The results of a British study show that this conclusion is not limited to monkeys. Sixteen postmenopausal women with coronary artery disease also received "hormone" replacement that included an "estrogen" plus either Provera or natural progesterone. Those who received natural progesterone were able to exercise significantly longer on a treadmill test before developing symptoms indicating reduced blood flow to their hearts. Noted one researcher, in terms of heart disease protection, Provera is "worse than no treatment at all."11

Natural progesterone is derived from the wild yam (Dioscorea villosa) which contains the steroid precursor, diosgenin. How, you might well ask, can a wild yam yield a "natural" human hormone? While it's true that you can eat wild yams all day without raising your progesterone level - the human body does not possess the biochemical tools for converting diosgenin to progesterone and other steroid hormones - laboratory processing of diosgenin yields progesterone molecules that are chemically identical to natural human progesterone.

Natural progesterone can be taken by oral capsules or via a skin cream (transdermal). Transdermal hormones are thought to be better because their absorption is more efficient, therefore requiring less hormone, and because the hormones will pass through the body's circulation once. Thus the use of transdermal hormones is likely to provide more consistant results. Notes Dr. John Lee, "We now know that within seconds after oral progesterone is absorbed into the blood, it is passing through the liver and turning into three different water-soluble metabolites that are awaiting excretion in the bile. These metabolites are in the bloodstream, and they actually interfere with the natural progesterone."
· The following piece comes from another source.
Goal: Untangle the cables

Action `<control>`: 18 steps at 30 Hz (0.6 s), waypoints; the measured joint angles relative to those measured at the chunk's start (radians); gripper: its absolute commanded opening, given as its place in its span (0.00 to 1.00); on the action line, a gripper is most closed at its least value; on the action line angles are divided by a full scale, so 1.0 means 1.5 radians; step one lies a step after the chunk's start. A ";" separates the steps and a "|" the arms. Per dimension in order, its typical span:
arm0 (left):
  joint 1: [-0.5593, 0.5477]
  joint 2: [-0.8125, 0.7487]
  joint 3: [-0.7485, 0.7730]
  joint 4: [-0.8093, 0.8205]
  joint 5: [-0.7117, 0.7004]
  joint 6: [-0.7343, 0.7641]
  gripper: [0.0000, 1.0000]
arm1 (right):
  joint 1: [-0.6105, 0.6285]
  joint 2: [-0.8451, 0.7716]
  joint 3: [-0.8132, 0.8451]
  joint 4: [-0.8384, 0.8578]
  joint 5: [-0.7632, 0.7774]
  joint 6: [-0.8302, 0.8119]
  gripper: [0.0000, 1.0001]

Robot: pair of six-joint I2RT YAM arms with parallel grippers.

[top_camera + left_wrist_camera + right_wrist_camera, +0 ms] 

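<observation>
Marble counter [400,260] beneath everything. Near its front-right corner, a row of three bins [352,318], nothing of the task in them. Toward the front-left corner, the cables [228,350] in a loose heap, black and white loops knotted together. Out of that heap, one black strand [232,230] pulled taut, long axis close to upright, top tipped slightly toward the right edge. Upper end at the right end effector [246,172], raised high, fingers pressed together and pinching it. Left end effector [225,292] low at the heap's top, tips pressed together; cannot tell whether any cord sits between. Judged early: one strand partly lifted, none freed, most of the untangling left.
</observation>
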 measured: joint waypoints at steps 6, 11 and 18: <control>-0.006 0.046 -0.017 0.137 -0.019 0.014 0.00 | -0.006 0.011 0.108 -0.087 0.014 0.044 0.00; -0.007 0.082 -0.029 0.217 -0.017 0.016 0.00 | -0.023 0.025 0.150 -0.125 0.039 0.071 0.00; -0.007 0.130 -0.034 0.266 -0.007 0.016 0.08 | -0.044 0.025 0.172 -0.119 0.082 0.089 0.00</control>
When progesterone cream is rubbed on the skin, it is quickly absorbed into the underlying fatty layer and then diffuses into capillaries from where it enters the bloodstream. Like other fat-soluble substances (e.g., vitamin E, vitamin A), it is carried along by red blood cells and is 100% bioavailable.
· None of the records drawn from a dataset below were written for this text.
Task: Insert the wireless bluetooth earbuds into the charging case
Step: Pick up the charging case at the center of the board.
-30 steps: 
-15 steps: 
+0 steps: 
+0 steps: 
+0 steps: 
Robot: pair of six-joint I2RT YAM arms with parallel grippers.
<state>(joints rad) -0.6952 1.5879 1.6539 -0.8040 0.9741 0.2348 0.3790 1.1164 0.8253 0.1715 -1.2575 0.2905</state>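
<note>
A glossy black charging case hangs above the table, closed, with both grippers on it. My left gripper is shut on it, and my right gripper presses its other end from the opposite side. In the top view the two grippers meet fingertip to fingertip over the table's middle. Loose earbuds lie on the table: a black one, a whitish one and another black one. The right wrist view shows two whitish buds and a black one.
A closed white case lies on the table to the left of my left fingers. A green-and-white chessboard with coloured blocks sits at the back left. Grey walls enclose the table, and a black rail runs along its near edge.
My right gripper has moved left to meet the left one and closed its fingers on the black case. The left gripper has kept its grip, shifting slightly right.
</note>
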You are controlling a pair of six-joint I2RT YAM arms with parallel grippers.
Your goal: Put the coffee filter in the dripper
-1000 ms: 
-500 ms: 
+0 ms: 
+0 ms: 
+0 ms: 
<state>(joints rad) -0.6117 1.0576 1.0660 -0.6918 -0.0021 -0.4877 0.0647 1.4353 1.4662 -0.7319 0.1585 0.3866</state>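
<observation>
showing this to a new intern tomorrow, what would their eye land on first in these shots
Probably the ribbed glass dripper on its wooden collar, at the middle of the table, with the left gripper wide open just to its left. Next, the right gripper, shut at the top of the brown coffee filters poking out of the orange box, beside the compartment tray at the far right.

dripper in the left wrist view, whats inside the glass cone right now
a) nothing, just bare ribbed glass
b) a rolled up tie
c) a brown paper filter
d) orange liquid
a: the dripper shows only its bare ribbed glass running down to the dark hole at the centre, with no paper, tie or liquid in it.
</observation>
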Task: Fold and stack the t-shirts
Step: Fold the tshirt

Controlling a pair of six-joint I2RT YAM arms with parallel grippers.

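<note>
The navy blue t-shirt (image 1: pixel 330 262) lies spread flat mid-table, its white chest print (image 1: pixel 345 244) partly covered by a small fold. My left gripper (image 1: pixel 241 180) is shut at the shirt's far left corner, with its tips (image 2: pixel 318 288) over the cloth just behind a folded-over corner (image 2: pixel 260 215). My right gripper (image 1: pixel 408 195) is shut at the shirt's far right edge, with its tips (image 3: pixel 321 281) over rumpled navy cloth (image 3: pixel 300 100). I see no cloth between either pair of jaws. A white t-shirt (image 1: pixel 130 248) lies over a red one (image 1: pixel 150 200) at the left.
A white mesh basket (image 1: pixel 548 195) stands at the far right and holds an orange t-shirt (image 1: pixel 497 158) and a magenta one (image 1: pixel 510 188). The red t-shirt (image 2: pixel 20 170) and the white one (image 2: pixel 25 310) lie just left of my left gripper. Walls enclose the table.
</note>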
Natural progesterone cream can improve or correct the hormonal imbalances of menopause and PMS, help prevent or reverse osteoporosis, and help prevent heart disease and endometrial cancer. Natural progesterone is also known to enhance libido, protect against fibrocystic breasts, promote fat burning for energy, contribute as an antidepressant, improve thyroid function, help normalize blood sugar levels, and more. And all this without the disturbing side effects of the synthetic progestins. It makes obvious sense to replace progesterone with an identical human hormone and enjoy the benefits of an enhanced quality of life, and, who knows, possibly the enjoyment of an extended life as well.


  1. Wright J, Morgenthaler J. Natural Hormone Replacement for Women Over 45. Petaluma, CA: Smart Publications; 1997.
  2. Barnard N. Natural progesterone: Is estrogen the wrong hormone? An interview with John R. Lee, M.D. Good Health. 1994;Spring.
  3. Prior J. Progesterone as a bone-trophic hormone. Endocrine Reviews. 1990;11:386-398.
  4. Lee J. Is natural progesterone the missing link in osteoporosis prevention and treatment? Medical Hypotheses. 1991;35:316-318.
  5. Lee J. What Your Doctor May Not Tell You About Menopause. New York: Warner Books; 1996.
  6. The Writing Group for the PEPI Trial. Effects of estrogen or estrogen/progestin regimens on heart disease risk factors in postmenopausal women. JAMA. 1995;273:199-208.
  7. Estratab® (esterified estrogen tablets). Product Information. Physicians' Desk Reference: Medical Economics; 1996.
  8. Archives Journal Club/Women's Health. Estrogen replacement therapy and heart disease: A discussion of the PEPI trial. 1995; pubs/journals/archive/womh/vol_1/no_1/jcr.htm.
  9. Miyagawa K, Rösch J, Stanczyk F, Hermsmeyer K. Medroxyprogesterone interferes with ovarian steroid protection against coronary vasospasm. Nature Med. 1997;3:324-327.
  10. Raloff J. Hormone Therapy: Issues of the heart. Science News. 1997;151:140.
  11. De Ziegler D. Cardiovascular effects of the ovarian hormones. Arch Malad Coeur Vais. 1996;89(suppl):9-16.